Elle pourrait m'attendre dehors pendant que j'irais acheter des provisions ou bien entrer avec elle mais je craignais qu'on remarque son accoutrement original, qu'on lui demande si elle était avec moi, même si le type de la sécurité à l'entrée était aussi un black, un grand black musclé que j'avais déjà photographié.

J'avais pris la seule décision qui s'imposait, on se ferait livrer, oui, un repas de fête, un somptueux festin de Réveillon, avec Champagne, foie gras, huîtres et tout le toutim. Avait-elle jamais goûté au foie gras ? Je m'arrangerai pour lui montrer la salle de bains. Une pensée honteuse m'a traversé l'esprit, je me suis dit qu'elle devait être sale et sentir mauvais depuis le temps qu'elle se trouvait dans la rue. Depuis combien de temps au juste ? Je me suis promis de l'interroger.

Nous cheminions ensemble dans la même direction, parmi cette fièvre singulière qui flottait dans l'air. Que penseraient mes amis en me voyant déambuler avec la mine d'un voleur dans mon propre quartier ? Que diraient-ils de mon élan de compassion ?

- Ça ne lui ressemble pas, ironiserait Jérémie qui m'avait accusé d'avoir le cœur sec d'un bobo homo avant de s'éclipser avec mon matos !

Un bobo homo, quelle imbécillité, ça me faisait penser aux commentaires de ma mère quand j'étais enfant :

- Toi, on ne se sait jamais ce que tu as derrière la tête !

- On ne le reconnaît pas, voilà ce qu'ils diraient, ces merveilleux amis qui m'avaient laissé tomber ce soir.

Et si elle était musulmane ? Noël ne signifie rien pour les musulmans, évidemment, ils ne célèbrent pas la naissance du Christ. Comment le savoir ? Avait-elle des enfants, là-bas, chez elle, des enfants aux yeux tristes agrandis par la faim comme ceux qu'on voit à la télé ? Elle semblait si jeune et si vieille à la fois. En réalité, je n'osais pas l'observer, j'avais cru lire un tel désarroi dans son regard !

Jérémie aurait-il été fier de moi ? Au fond, il avait raison, je m'étais toujours conduit comme un égoïste soucieux de sa petite personne, avec cette épouvantable sensation d'être une victime au milieu d'un monde hostile. Moi aussi j'avais eu besoin d'aide lorsque j'avais débarqué à Paris, et j'avais dû batailler ferme pour réussir, pour monter mon entreprise. Aujourd'hui je possédais une maison, je vivais à l'aise, j'avais enfin trouvé un certain équilibre, et je suis certain que ma situation faisait des envieux. L'occasion de me racheter se présentait ce soir, sous la forme de cette inconnue en exil.

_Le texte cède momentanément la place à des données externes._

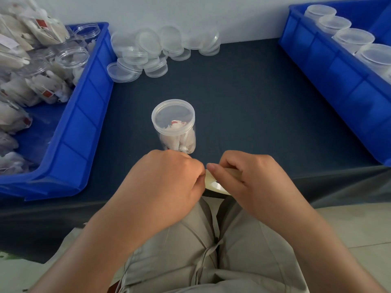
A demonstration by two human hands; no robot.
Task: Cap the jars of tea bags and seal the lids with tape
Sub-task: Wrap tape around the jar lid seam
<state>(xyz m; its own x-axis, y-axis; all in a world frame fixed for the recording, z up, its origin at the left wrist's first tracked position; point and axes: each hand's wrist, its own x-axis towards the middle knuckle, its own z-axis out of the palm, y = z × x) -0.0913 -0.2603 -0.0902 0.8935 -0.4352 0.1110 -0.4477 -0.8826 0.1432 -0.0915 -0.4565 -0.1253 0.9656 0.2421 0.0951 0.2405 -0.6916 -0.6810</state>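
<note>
Clear plastic jar (173, 125), standing upright at the centre of the dark table cover (254, 113), with its translucent lid (173, 112) seated on top and white tea bags (177, 136) visible through the wall. At 6 o'clock from the jar, close to the table's near edge, both hands meet over a pale tape roll (213, 185). The right hand (249, 178) grips the roll, its fingers curled round it and the forefinger laid along the upper edge, pointing toward the other hand. The left hand (169, 182) is closed, knuckles uppermost, with its curled fingers drawn together against the roll's edge; the fingertips are hidden, so whether they pinch the tape's free end cannot be told. At 12 o'clock, against the wall, lies a heap of loose lids (156, 51), some flat and some propped on edge. At 9 to 10 o'clock, a blue bin (84, 115) holds open jars (72, 57) and piled tea bags. At 2 o'clock, a second blue bin (330, 66) holds a row of capped jars (352, 38). Beige trousers (232, 250) fill the area below the hands.
</note>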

On dînera aux chandelles, en imaginant les flammes des bougies comme autant d'étoiles descendues miraculeusement sur terre pour éclairer notre campement au milieu du désert. Ce sera comme un voyage sans bouger de chez moi. Un voyage qu'on s'était promis de faire en Afrique avec Jérémie.

Je me suis retourné pour l'attendre à nouveau, elle ne se pressait pas, elle ne voyait pas la fausse indifférence des passants qui l'examinaient du coin de l'œil.

Mon samsung a bourdonné dans la poche de mon trench-coat : une comète scintillait sur le minuscule écran : Jérémie.